Unsupervised clustering was used to evaluate the resolution of the two evening-fatigue groups by the DE genes identified using limma and GenePattern. Evening-fatigue group membership was then mapped onto the samples to visualize the degree to which the DE genes distinguished between patients with high versus low levels of evening fatigue (Figure 1, blue outline).

Differential pathway perturbation

Since pathway analysis is performed at the level of the gene, a summary signal estimate of expression was calculated from all valid probes spanning each gene (Reimers, 2010). Summary signal intensities were obtained for 16,980 genes. Differential pathway perturbation was performed using competitive analysis with the R package gageData ((Release 3.2) generally applicable gene set enrichment; Luo et al., 2009).By excluding genes with insufficient background expression levels and utilizing a whole-genome gene-expression microarray, we minimized the impact of known limitations and spurious results associated with competitive approaches (Figure 1, purple outline; Tripathi, Glazko, & Emmert-Streib, 2013).

Pathways and gene sets were defined using the 177 Kyoto Encyclopedia of Genes (KEGG; Aoki-Kinoshita & Kanehisa, 2007), 259 BioCarta (Nishimura, 2001), and 17,202 gene ontology (GO; Harris et al., 2004) annotated sets provided by the gageData R package. Pathways model the complex interactions between genes in a biological setting and are not expected to be solely simultaneously all up- (or down-) regulated. Rather, perturbations are more likely to consist of a mixture of up- and downregulation. As such, we tested for differential perturbations under three models: upregulation, downregulation, and both (simultaneous up/down or “2-D”). While all of the genes in each pathway were included in this analysis, only a subset of these genes had discernible expression changes above background (termed “essential contributing [EC] genes”).

Transcript origin analysis (TOA)

Peripheral blood contains a heterogeneous population of nucleated immune cells (e.g., B cells, CD4+ T cells, CD8+ T cells, dendritic cells, monocytes, and natural killer [NK] cells). Each cell type is involved in unique biological processes and expresses different subsets of genes (i.e., genes involved in different biological pathways). In order to identify the cell type(s) of origin for genes and/or pathways that were significantly DE between the high- and low-evening-fatigue groups, we used the TOA test (Figure 1, red outline), as described by Cole, Hawkley, Arevalo, and Cacioppo (2011), using Python. Our implementation was diagnostic for B cells, CD4+ T cells, dendritic cells, monocytes, and NK cells (Supplemental Table S1). We were not able to sufficiently validate for diagnosticity of CD8+ T cells and consider any results that identified this class of cells as unreliable.

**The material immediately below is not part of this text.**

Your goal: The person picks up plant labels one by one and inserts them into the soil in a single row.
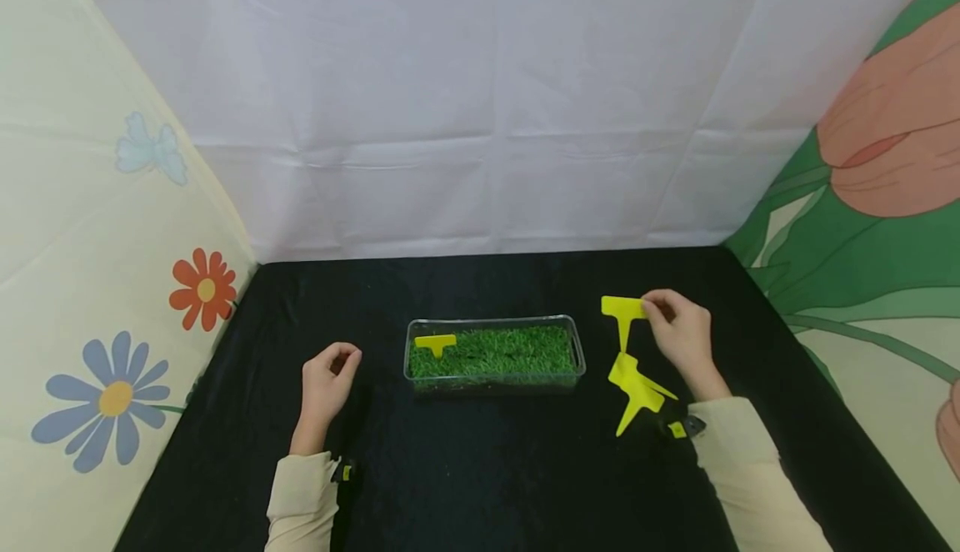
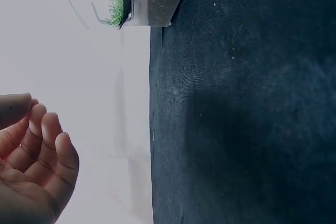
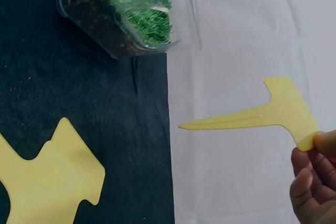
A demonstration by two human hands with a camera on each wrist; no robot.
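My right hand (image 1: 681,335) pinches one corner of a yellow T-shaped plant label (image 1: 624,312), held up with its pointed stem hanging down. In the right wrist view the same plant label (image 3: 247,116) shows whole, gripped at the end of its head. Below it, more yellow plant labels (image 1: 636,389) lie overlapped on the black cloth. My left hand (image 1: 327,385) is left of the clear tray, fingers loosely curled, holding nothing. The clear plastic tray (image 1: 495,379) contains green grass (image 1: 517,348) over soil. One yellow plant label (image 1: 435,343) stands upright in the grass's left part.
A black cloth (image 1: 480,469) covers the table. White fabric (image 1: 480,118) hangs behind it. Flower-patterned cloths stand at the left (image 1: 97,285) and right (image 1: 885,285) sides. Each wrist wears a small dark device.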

Objective query of publicly available transcriptome experiments

To better categorize and understand the biological significance of the molecular signatures associated with evening fatigue, we employed a data-driven approach to leverage the collection of over 1,800 data sets available in the National Center for Biotechnology Information Gene Expression Omnibus (GEO) and to identify curated data sets with similar DE patterns (Figure 1, orange outline). Specifically, we employed ProfileChaser (Engreitz et al., 2010; http://profilechaser.stanford.edu/) to identify DE profiles that existed in GEO similar to the ones that we identified between the low- and high-evening-fatigue groups.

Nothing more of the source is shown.